4. Vá com antecedência: Mime-se a viajar descansado. Não vai para relaxar? Porquê tudo a correr com "timings" apertados? Os destinos fundamentam esta decisão, quanto mais longe mais antecedência deve ser prevista por causa dos atrasos nas ligações aéreas que podem deitar um cruzeiro a perder ou ter que se deslocar para a escala seguinte. É necessário observar se o destino onde embarca para o cruzeiro é servido por uma grande frequência de voos e quantas escalas realiza. Daí nasce o seu cálculo da antecedência. O "Jet Lag" pode interferir na sua frescura física e humor para gozar um cruzeiro, por vezes levamos 3 dias a recuperar não só do cansaço mas da diferença horária, a antecedência também é pertinente para este caso. Ninguém está imune a congestionamentos, atrasos e imponderáveis como o extravio de uma mala que deve embarcar consigo no cruzeiro. A antecedência junta-se ao seguro de viagem para lhe transmitir segurança mesmo que não venha a gozar da viagem.

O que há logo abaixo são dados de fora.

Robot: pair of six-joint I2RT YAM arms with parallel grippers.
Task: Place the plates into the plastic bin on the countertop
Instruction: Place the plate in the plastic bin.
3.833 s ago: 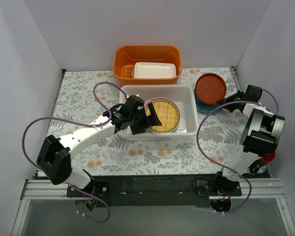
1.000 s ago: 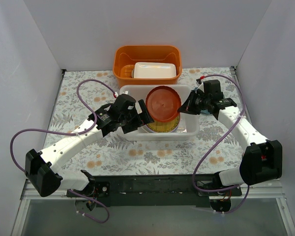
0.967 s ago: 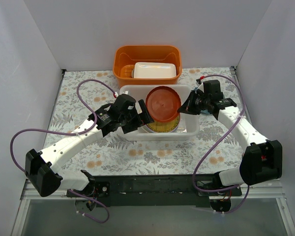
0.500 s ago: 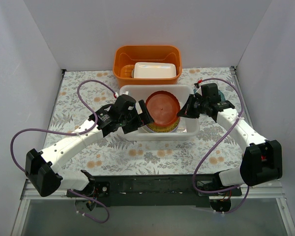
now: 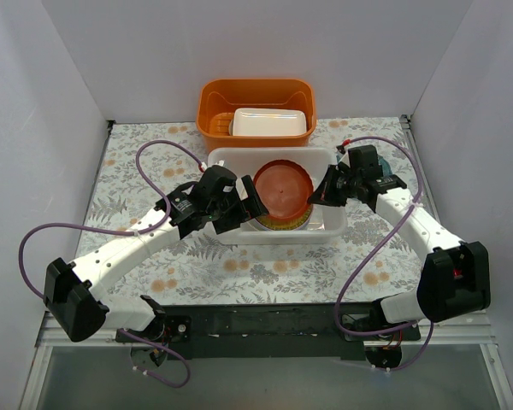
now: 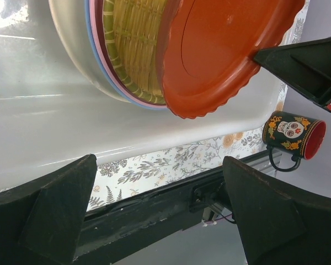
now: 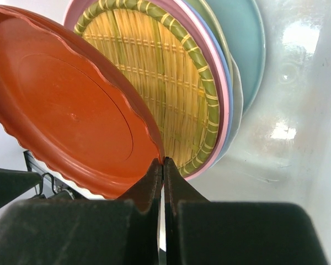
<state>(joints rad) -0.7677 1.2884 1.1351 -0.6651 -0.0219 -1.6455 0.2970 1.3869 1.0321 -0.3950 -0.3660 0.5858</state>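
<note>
The red-brown plate (image 5: 282, 190), its rim pinched in the clenched right gripper (image 7: 163, 165), has sunk into the plastic bin (image 5: 329, 224), tilted just above the stacked plates (image 7: 154, 83), nearly ready for release; the left gripper (image 5: 239, 205) stands wide open.

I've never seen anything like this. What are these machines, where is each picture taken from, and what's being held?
Two robot arms are bolted side by side. One picture looks down from above; two come from cameras on the wrists. On the flowered countertop stand a white plastic bin and an orange tub holding a white box. The right gripper pinches the rim of a red-brown plate, tilted above the stacked plates in the bin. The left gripper is open nearby, holding nothing.
</note>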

5. Bagagem: O cruzeiro é algo planeado com antecedência. Determine de forma inteligente o que levar na bagagem, lembre-se que por vezes a exigência a bordo (noites de gala) ou no destino (lugares frios) ou ainda a duração da viagem fazem-no acumular roupa, bens de higiene pessoal, etc, que ultrapassam em conjunto a restrição de peso e número de malas no transporte aéreo. Faça escolhas inteligentes, embale bem, faça bons "jogos" de menos roupas, lembre-se que a bordo do cruzeiro pode aceder aos serviços de lavagem e engomadoria.